> [EXERCISE OBJECTIVE]
Keeping each word and mark in place, write out the full listing once more.

> [DATA SHOWN]
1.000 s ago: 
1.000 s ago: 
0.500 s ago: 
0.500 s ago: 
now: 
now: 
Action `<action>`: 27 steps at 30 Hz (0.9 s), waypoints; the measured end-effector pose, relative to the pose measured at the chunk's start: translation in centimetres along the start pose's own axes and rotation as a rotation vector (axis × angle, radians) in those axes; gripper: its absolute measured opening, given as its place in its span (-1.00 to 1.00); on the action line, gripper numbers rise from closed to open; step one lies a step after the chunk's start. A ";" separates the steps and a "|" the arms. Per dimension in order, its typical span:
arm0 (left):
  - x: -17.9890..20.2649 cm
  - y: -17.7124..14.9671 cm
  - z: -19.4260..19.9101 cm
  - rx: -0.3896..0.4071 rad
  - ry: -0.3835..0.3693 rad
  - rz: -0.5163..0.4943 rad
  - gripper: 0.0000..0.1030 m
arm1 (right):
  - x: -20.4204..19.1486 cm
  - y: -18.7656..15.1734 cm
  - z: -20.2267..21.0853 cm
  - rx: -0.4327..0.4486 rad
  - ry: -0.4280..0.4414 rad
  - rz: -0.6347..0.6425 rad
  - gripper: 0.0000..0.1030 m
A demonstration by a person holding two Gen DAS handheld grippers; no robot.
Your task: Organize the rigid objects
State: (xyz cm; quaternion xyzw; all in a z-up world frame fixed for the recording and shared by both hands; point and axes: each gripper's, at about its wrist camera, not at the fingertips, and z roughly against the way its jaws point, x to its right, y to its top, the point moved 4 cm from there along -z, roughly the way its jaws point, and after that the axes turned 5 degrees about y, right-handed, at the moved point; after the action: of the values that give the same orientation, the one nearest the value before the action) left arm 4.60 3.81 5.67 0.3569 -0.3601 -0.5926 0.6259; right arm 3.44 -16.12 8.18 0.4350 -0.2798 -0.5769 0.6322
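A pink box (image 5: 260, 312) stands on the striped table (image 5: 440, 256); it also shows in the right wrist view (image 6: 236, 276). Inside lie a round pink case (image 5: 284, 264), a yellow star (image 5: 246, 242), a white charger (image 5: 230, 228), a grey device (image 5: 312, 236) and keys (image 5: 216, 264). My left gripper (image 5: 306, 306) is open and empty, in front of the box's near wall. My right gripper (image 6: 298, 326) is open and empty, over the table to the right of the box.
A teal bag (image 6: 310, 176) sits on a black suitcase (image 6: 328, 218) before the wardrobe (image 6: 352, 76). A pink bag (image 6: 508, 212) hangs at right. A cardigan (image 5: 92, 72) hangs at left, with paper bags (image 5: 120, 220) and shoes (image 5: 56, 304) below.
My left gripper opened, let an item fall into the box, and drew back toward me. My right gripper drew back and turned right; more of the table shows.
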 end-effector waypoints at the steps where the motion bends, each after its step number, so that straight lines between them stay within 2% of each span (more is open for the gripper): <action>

> [EXERCISE OUTPUT]
1.000 s ago: 
1.000 s ago: 
0.500 s ago: 
0.500 s ago: 
now: 
now: 
Action `<action>`: 27 steps at 30 Hz (0.9 s), waypoints; the measured end-effector pose, relative to the pose measured at the chunk's start: translation in centimetres along the start pose's own axes and rotation as a rotation vector (axis × angle, radians) in those axes; gripper: its absolute measured opening, given as its place in its span (-1.00 to 1.00); on the action line, gripper numbers rise from closed to open; step one lies a step after the chunk's start. A ";" separates the steps and a "|" the arms. Per dimension in order, its typical span:
arm0 (left):
  - x: -17.9890..20.2649 cm
  - y: -17.7124..14.9671 cm
  - z: -19.4260..19.9101 cm
  - rx: -0.3896..0.4071 rad
  - ry: -0.3835..0.3693 rad
  - rz: -0.5163..0.4943 rad
  - gripper: 0.0000..0.1030 m
arm1 (right):
  - x: -20.4204..19.1486 cm
  - y: -18.7656..15.1734 cm
  - z: -20.2267..21.0853 cm
  - rx: -0.4327..0.4486 rad
  - ry: -0.4280..0.4414 rad
  - rz: -0.6347..0.6425 rad
  - gripper: 0.0000..0.1030 m
A demonstration by a person holding two Gen DAS handheld grippers; no robot.
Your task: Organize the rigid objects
State: (xyz cm; quaternion xyzw; all in a z-up world frame fixed for the recording and shared by both hands; point and axes: each gripper's, at about its wrist camera, not at the fingertips, and z roughly against the way its jaws point, x to its right, y to its top, the point moved 4 cm from there along -z, roughly the way its jaws point, and after that the axes turned 5 degrees about y, right-handed, at the moved point; after the action: of the values that give the same orientation, the one nearest the value before the action) left arm 4.60 3.81 5.67 0.3569 -0.3601 -0.5926 0.6259; right arm 3.44 -16.12 8.18 0.4350 -0.2798 -0.5769 0.6322
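A pink box (image 5: 260, 312) stands on the striped table (image 5: 440, 256); it also shows in the right wrist view (image 6: 236, 276). Inside lie a round pink case (image 5: 284, 264), a yellow star (image 5: 246, 242), a white charger (image 5: 230, 228), a grey device (image 5: 312, 236) and keys (image 5: 216, 264). My left gripper (image 5: 306, 306) is open and empty, in front of the box's near wall. My right gripper (image 6: 298, 326) is open and empty, over the table to the right of the box.
A teal bag (image 6: 310, 176) sits on a black suitcase (image 6: 328, 218) before the wardrobe (image 6: 352, 76). A pink bag (image 6: 508, 212) hangs at right. A cardigan (image 5: 92, 72) hangs at left, with paper bags (image 5: 120, 220) and shoes (image 5: 56, 304) below.
My left gripper opened, let an item fall into the box, and drew back toward me. My right gripper drew back and turned right; more of the table shows.
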 end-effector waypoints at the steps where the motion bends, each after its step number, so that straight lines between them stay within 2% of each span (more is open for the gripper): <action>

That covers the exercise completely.